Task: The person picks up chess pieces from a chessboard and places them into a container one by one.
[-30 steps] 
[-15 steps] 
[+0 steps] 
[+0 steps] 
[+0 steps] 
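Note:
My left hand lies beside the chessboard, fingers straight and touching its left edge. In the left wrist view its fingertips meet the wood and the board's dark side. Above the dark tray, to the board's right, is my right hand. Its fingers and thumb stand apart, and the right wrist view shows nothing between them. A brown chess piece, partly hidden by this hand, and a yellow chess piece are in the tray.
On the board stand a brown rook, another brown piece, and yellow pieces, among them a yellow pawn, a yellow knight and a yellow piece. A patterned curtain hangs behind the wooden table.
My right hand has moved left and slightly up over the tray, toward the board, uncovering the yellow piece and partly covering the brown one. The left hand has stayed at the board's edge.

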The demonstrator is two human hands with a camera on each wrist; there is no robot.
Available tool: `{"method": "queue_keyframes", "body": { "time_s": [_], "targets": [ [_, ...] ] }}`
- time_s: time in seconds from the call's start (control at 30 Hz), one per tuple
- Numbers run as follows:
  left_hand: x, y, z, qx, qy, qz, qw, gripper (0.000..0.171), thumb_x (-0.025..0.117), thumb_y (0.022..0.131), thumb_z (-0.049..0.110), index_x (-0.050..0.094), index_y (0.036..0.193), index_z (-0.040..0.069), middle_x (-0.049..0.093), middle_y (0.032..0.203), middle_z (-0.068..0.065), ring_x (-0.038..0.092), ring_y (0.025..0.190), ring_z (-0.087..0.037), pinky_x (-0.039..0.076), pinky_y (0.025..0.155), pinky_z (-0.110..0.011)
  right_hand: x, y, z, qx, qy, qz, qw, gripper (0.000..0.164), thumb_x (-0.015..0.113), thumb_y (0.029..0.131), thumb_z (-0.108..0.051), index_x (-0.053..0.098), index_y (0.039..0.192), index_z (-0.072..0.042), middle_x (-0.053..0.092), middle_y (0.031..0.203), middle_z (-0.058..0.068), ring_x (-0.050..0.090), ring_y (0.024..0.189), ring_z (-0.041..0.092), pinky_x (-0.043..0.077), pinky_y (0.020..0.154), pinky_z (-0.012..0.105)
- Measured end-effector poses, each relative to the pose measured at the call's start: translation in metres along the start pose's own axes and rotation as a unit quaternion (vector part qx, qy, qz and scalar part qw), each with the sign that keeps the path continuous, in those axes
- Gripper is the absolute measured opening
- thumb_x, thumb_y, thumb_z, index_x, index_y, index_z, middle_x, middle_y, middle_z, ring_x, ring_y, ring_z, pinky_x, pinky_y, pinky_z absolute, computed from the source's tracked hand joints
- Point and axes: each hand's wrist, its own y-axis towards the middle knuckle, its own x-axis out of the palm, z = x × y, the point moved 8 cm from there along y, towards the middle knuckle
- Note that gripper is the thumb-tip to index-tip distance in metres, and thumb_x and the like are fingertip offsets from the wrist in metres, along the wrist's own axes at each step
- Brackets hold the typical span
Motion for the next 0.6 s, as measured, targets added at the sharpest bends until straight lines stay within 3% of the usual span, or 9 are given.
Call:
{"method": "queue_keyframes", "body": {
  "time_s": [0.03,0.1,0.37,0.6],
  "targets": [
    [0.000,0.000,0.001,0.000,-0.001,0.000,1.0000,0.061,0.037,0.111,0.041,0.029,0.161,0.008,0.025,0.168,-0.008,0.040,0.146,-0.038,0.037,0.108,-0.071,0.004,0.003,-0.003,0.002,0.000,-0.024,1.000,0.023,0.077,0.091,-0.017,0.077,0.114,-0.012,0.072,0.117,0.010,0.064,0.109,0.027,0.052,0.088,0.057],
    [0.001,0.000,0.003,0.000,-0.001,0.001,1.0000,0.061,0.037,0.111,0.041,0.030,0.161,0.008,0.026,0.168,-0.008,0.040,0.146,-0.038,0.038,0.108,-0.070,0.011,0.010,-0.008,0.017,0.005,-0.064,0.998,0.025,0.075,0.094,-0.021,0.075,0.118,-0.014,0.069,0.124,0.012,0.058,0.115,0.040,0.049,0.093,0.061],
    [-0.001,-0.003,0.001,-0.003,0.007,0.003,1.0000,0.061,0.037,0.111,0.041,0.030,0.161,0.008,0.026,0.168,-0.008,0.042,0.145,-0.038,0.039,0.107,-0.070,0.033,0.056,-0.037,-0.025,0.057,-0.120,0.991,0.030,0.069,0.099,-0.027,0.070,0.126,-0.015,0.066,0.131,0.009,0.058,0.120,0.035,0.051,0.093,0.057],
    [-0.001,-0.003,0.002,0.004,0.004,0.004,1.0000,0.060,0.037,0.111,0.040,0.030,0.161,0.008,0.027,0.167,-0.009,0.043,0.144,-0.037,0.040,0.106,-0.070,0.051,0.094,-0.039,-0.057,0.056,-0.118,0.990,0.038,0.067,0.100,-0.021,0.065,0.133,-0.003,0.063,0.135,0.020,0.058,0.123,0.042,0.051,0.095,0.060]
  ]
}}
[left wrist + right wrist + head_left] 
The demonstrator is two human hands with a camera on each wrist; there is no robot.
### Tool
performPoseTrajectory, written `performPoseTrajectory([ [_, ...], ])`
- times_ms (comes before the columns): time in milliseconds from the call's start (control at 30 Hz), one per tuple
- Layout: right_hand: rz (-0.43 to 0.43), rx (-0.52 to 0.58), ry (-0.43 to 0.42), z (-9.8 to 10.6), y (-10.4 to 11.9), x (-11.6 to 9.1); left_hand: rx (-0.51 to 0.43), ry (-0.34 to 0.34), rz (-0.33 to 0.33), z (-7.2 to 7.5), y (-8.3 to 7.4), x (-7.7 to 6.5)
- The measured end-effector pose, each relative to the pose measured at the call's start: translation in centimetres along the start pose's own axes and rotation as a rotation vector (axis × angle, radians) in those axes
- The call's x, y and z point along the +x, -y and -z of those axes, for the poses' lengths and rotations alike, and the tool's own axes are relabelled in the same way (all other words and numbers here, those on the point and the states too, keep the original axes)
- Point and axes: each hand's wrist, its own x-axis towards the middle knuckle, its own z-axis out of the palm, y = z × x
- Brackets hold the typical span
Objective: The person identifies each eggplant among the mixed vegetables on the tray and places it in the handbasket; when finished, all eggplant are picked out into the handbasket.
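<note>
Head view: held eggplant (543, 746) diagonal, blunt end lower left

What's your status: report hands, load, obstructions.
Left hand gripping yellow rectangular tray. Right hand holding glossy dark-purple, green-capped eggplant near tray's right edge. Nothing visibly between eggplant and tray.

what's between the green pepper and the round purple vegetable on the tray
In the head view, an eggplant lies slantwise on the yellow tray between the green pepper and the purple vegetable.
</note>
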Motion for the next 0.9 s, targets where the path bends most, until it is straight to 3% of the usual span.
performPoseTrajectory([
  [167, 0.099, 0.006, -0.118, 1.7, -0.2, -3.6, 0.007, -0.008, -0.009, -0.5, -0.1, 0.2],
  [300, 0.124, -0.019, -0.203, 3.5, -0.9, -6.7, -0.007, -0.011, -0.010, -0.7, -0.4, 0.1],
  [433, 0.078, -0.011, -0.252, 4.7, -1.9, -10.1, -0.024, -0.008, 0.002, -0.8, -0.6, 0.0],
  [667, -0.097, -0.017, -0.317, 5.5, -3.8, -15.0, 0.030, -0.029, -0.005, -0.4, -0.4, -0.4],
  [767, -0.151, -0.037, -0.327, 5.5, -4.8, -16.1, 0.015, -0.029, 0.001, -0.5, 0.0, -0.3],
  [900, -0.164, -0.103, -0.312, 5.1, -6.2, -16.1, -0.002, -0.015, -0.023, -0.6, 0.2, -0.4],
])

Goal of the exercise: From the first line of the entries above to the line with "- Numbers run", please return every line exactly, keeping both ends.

Output:
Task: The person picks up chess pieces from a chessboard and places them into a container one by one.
[-30 steps] 
[-15 steps] 
[+0 steps] 
[+0 steps] 
[+0 steps] 
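Note:
My left hand lies beside the chessboard, fingers straight and touching its left edge. In the left wrist view its fingertips meet the wood and the board's dark side. Above the dark tray, to the board's right, is my right hand. Its fingers and thumb stand apart, and the right wrist view shows nothing between them. A brown chess piece, partly hidden by this hand, and a yellow chess piece are in the tray.
On the board stand a brown rook, another brown piece, and yellow pieces, among them a yellow pawn, a yellow knight and a yellow piece. A patterned curtain hangs behind the wooden table.
My right hand has moved left and slightly up over the tray, toward the board, uncovering the yellow piece and partly covering the brown one. The left hand has stayed at the board's edge.
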
The demonstrator is two human hands with a camera on each wrist; there is no robot.
Available tool: `{"method": "queue_keyframes", "body": { "time_s": [_], "targets": [ [_, ...] ] }}`
- time_s: time in seconds from the call's start (control at 30 Hz), one per tuple
- Numbers run as follows:

No further output is given for this exercise.